WHAT NEEDS TO BE DONE — Pick each line containing "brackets" out of the records.

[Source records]

::::::::

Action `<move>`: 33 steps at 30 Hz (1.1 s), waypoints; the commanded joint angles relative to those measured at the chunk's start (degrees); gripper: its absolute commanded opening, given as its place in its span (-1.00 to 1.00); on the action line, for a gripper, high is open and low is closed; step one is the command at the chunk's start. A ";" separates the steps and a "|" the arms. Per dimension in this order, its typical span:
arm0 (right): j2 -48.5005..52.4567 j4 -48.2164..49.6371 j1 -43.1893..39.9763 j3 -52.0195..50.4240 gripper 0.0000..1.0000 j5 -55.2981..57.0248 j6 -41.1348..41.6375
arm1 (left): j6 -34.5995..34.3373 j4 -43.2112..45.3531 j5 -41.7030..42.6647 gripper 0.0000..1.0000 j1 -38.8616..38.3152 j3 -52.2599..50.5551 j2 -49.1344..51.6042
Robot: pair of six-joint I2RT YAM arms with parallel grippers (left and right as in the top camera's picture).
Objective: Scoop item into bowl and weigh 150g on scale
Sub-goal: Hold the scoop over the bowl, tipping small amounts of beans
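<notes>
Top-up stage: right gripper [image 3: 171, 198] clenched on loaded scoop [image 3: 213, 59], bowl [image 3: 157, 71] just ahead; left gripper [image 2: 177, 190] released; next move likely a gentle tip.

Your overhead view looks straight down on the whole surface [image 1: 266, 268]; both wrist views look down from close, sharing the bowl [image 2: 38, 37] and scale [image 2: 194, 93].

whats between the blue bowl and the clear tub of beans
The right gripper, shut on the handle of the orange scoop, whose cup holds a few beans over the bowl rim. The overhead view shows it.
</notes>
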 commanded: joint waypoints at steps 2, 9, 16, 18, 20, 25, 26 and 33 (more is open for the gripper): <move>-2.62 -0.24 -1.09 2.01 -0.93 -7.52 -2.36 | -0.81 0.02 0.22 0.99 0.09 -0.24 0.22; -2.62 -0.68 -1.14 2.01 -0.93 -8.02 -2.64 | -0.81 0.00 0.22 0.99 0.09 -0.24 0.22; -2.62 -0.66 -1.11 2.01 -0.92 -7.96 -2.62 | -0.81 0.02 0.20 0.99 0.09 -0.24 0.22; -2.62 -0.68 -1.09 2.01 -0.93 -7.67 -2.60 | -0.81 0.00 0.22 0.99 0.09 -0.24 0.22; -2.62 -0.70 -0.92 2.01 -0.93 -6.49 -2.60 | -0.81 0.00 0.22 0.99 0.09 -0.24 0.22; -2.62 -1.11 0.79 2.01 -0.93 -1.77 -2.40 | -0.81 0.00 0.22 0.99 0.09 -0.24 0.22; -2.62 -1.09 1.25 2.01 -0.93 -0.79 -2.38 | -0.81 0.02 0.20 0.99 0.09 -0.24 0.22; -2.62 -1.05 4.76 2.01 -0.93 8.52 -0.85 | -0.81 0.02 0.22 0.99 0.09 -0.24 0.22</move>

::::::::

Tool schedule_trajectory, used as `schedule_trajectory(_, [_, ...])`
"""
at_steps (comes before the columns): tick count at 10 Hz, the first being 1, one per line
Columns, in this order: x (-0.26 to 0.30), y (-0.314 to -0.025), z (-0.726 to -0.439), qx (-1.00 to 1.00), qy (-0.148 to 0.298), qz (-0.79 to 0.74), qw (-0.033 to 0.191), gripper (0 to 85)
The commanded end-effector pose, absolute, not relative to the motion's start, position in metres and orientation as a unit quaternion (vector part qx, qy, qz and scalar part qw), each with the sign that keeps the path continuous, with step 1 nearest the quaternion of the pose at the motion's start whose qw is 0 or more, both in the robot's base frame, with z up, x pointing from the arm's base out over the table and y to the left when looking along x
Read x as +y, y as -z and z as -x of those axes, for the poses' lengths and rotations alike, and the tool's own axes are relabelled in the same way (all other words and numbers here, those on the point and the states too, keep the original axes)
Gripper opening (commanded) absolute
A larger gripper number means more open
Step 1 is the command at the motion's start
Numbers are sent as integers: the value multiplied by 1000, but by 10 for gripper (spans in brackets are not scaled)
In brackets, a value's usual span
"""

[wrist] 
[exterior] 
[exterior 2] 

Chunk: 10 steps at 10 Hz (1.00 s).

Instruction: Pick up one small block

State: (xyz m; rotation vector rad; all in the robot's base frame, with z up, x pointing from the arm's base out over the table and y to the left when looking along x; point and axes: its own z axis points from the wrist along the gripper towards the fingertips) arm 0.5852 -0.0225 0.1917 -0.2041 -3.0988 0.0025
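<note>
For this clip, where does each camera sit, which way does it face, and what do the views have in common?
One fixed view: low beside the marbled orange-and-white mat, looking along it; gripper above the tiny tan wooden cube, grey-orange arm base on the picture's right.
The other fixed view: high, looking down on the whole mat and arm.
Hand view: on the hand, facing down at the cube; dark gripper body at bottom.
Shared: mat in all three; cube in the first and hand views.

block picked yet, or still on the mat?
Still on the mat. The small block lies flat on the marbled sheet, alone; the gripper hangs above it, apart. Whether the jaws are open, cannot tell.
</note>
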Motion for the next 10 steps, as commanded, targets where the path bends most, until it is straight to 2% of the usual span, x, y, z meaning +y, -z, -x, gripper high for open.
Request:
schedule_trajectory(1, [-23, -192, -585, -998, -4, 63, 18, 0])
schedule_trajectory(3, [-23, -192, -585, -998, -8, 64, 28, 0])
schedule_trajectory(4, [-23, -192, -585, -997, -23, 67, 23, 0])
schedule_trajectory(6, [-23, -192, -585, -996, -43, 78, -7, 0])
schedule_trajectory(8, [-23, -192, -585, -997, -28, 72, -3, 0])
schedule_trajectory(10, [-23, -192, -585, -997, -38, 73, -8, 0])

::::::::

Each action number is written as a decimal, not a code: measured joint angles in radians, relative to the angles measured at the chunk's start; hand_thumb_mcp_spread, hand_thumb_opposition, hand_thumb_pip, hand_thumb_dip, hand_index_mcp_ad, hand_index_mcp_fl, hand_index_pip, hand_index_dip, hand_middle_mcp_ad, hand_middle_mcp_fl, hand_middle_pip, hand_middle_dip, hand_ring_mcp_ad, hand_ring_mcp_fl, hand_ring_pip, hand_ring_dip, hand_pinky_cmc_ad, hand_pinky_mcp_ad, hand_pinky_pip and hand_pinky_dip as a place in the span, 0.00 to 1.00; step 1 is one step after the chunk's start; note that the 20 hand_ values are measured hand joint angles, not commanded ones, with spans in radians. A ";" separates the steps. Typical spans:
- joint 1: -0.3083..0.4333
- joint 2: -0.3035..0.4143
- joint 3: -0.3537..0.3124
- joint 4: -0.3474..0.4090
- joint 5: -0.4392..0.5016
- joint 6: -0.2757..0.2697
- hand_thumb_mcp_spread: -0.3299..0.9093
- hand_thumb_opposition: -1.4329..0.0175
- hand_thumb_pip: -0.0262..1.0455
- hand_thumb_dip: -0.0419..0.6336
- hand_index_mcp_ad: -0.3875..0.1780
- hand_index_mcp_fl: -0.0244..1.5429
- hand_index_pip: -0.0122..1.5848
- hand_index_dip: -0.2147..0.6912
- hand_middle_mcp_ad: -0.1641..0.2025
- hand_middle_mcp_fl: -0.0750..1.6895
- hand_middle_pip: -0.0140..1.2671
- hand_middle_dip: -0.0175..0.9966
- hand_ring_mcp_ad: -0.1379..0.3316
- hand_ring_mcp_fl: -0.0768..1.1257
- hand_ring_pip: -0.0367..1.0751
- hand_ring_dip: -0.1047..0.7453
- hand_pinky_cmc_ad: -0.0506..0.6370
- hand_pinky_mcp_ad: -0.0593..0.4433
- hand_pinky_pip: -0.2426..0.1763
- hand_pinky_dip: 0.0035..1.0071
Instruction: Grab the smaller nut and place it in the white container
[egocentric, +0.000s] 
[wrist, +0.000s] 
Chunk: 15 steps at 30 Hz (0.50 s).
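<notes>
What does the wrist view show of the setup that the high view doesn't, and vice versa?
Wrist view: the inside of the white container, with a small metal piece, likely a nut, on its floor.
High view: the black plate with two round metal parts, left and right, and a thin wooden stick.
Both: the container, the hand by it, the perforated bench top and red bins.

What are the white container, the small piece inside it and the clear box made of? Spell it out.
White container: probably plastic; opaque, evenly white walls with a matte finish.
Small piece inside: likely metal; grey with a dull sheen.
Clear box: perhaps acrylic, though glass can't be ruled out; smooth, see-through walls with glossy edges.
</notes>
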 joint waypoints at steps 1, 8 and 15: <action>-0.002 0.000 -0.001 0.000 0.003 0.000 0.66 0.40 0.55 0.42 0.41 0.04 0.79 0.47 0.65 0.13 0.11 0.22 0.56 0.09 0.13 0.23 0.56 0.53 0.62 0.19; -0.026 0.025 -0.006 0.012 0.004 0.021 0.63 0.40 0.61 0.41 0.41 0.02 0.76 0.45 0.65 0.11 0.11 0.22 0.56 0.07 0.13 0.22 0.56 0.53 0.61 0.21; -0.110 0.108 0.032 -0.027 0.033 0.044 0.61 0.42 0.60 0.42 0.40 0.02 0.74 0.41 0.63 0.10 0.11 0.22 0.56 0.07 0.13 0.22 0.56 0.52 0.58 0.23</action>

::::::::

ANSWER TO THE EXERCISE —
Numbers are sent as integers: the value multiplied by 1000, but by 10 for gripper (spans in brackets are not scaled)
In brackets, a value's usual span

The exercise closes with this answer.